Deputy President Ham conceded that the party has no plan for demonstrations or even a parliamentary strategy, acknowledging the party had no decision maker with Sokha behind bars.
“Our president is in a detention centre, but he is still president,” he said. “[And] besides him there are no people to take a decision on the stance of the party.”
The same sentiment was echoed by lower-level party members and activists. Officials yesterday admitted the situation was not ideal, but said that they had no option but to try to push the party’s message in the provinces – even if they are being met with dejection from supporters.
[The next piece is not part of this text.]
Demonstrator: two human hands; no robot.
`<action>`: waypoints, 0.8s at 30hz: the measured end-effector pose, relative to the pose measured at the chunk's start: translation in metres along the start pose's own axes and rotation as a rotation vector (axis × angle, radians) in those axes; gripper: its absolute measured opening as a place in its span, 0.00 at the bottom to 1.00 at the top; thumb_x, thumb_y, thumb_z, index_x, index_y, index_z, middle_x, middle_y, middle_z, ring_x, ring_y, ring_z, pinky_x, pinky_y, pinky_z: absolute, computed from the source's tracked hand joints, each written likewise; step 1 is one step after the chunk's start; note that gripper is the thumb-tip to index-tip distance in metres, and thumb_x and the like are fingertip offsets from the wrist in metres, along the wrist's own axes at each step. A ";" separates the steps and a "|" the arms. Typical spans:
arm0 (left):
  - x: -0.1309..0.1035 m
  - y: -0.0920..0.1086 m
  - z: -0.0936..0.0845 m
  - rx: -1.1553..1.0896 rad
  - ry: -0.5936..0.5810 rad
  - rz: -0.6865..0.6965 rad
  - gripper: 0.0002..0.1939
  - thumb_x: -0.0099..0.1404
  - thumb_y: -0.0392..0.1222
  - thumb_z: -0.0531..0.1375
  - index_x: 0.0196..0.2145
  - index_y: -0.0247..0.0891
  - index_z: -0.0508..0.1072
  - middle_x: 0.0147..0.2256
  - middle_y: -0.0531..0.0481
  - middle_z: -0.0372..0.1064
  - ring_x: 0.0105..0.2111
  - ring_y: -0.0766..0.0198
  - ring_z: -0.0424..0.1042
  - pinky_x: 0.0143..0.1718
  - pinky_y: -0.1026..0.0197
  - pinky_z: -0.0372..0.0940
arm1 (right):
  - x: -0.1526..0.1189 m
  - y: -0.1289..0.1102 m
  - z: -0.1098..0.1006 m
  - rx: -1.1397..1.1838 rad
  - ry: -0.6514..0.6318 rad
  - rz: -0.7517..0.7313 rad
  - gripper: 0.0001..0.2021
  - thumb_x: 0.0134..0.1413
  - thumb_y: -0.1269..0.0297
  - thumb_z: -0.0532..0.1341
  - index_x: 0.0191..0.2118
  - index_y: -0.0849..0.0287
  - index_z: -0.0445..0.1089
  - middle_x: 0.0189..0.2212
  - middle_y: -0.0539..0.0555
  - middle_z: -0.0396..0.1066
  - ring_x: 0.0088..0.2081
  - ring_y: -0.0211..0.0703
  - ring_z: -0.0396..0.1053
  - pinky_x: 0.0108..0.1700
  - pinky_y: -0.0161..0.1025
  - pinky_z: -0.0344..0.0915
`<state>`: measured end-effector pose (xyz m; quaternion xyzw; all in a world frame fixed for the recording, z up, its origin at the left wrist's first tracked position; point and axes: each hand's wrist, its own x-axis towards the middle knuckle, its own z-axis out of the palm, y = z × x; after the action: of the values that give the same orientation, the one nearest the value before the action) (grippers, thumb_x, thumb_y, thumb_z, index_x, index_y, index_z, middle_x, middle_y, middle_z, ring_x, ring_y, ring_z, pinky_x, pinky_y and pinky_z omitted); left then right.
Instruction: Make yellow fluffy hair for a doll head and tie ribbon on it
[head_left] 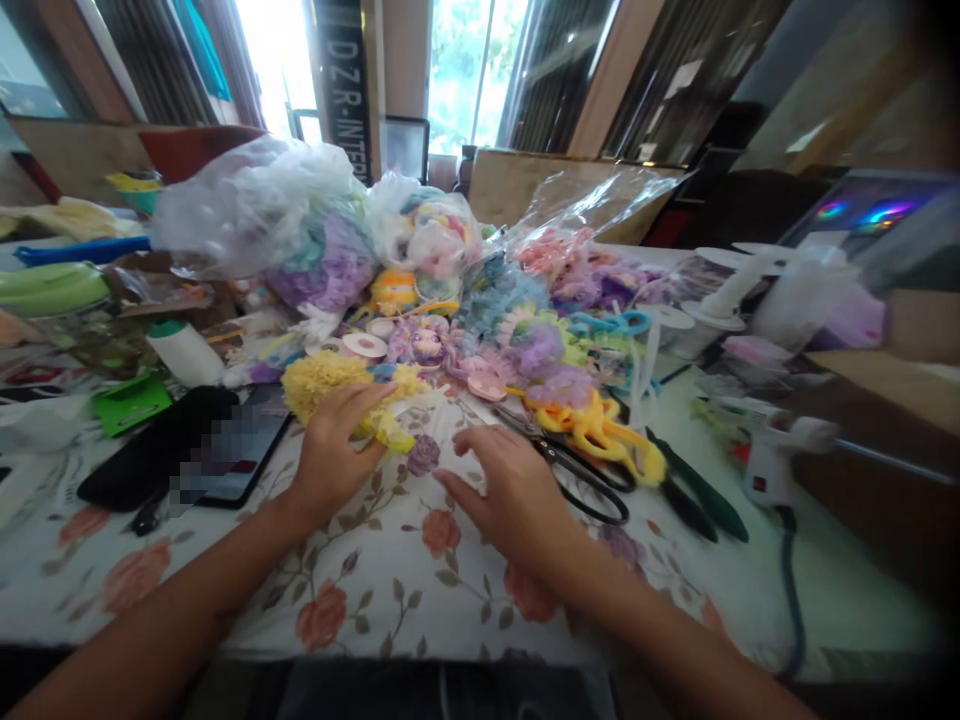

“The arrest of the leader has caused concern for the local [officials] when they work. They feel uncomfortable and unhappy,” said Battambang Commune Chief Sin Rozeth, a protégé of Sochua’s. Rozeth says local CNRP officials have been pushing for supporters to participate in the National Election Committee’s voter registration drive, but are being met with fear and apprehension.
CPP spokesman Sok Eysan had little sympathy for the CNRP’s trials, claiming that the party put itself in such a situation by not following the law. “Do not say another [party] put pressure . . . it is they that pressured themselves by breaking the law,” he said, declining to comment in detail.
With the party faltering, the international community has stuck to merely “raising concerns” and the premier is still barrelling along in his crackdown on the opposition. Still, both Strangio and Sophal agreed that Hun Sen has little concern for the optics of the current state of affairs and will continue to tighten the screws.
“Certainly looks that way; no need to pretend anymore. And the price so far has not been sanctions per se, so the frog can continue to have the water’s temperature go up,” said Sophal. “Soon the water will boil and the frog will be dead.”